- Task statement:
Gather all lines in the data that hold the string "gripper".

- Data excerpt:
·····

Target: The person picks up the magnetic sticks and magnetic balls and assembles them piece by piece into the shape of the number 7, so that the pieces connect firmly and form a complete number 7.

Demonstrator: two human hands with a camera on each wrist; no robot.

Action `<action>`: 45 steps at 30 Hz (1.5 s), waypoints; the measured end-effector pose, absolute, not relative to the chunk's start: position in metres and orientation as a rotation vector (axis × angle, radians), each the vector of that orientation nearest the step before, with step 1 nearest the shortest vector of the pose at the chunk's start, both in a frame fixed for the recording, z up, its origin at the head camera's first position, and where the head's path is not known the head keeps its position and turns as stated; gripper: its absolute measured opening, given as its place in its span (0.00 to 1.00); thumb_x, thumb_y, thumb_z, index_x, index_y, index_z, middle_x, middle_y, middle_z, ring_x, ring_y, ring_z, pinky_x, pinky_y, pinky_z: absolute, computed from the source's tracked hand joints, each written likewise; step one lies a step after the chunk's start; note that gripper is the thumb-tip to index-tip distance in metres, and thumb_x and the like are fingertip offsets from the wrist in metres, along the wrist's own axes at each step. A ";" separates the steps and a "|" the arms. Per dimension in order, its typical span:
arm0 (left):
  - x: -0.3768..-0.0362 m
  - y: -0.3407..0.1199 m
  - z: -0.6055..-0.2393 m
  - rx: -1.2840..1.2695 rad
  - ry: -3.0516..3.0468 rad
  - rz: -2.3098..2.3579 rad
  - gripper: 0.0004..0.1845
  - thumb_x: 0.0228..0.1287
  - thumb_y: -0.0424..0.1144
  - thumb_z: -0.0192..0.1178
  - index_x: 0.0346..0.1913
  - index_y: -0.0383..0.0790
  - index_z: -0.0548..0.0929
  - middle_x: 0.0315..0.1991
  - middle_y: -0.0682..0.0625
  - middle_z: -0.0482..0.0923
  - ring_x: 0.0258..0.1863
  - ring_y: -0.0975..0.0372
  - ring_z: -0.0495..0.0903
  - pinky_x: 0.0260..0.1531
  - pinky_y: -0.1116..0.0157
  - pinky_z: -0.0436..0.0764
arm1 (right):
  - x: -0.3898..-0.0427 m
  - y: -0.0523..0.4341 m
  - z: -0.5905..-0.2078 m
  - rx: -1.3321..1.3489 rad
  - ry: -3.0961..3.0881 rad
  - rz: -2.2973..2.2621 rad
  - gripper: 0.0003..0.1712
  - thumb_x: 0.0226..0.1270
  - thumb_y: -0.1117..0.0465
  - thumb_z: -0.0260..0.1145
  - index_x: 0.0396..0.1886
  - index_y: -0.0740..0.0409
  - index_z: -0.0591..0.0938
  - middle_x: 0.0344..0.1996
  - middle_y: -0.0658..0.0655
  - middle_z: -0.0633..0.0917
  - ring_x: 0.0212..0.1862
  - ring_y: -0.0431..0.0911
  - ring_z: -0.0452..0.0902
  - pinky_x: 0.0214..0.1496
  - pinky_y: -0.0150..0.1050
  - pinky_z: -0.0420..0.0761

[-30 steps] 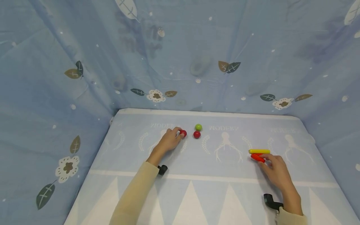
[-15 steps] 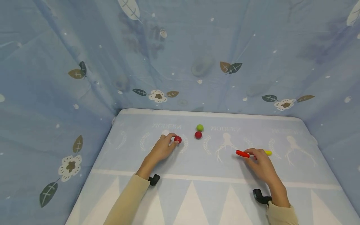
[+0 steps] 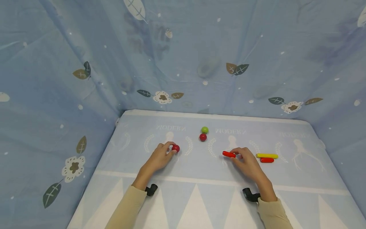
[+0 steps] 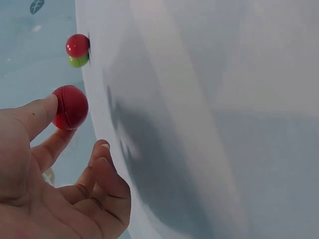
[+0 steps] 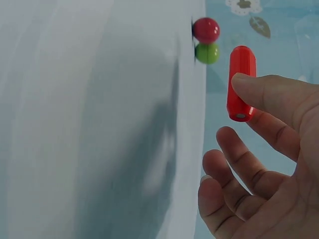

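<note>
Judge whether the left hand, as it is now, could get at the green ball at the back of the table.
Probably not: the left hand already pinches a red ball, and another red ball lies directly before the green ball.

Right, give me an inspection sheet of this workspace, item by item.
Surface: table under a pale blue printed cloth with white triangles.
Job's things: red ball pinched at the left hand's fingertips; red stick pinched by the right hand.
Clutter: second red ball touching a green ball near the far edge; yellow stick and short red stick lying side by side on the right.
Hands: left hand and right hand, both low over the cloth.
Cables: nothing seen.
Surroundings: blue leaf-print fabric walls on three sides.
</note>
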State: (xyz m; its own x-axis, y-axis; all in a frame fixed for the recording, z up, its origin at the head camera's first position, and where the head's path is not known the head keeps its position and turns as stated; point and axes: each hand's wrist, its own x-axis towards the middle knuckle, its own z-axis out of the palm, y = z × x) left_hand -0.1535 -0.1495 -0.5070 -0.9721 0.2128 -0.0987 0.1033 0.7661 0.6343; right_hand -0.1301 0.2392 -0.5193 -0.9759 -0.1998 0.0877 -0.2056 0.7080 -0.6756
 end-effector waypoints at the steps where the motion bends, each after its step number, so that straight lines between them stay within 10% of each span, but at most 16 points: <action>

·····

- Answer space:
Action `<action>`: 45 steps at 30 Hz (1.5 s), waypoints; the measured end-effector pose, absolute, not relative to the chunk's start: position in metres and orientation as a rotation vector (axis × angle, radians), each the vector of that orientation nearest the step before, with step 1 nearest the shortest vector of the pose at the chunk's start, both in a frame fixed for the recording, z up, its origin at the head camera's first position, and where the head's path is not known the head keeps its position and turns as stated; gripper: its absolute measured opening, given as its place in its span (0.00 to 1.00); thumb_x, thumb_y, thumb_z, index_x, index_y, index_z, middle_x, middle_y, middle_z, ring_x, ring_y, ring_z, pinky_x, pinky_y, pinky_z: absolute, computed from the source's tracked hand joints, each written likewise; step one lies a step after the chunk's start; note that gripper is the thumb-tip to index-tip distance in metres, and thumb_x and the like are fingertip offsets from the wrist in metres, along the wrist's own axes at each step. A ";" separates the steps and a "|" the arms. Per dimension in order, its typical span:
  - gripper: 0.0004..0.1845
  - gripper: 0.0003..0.1712

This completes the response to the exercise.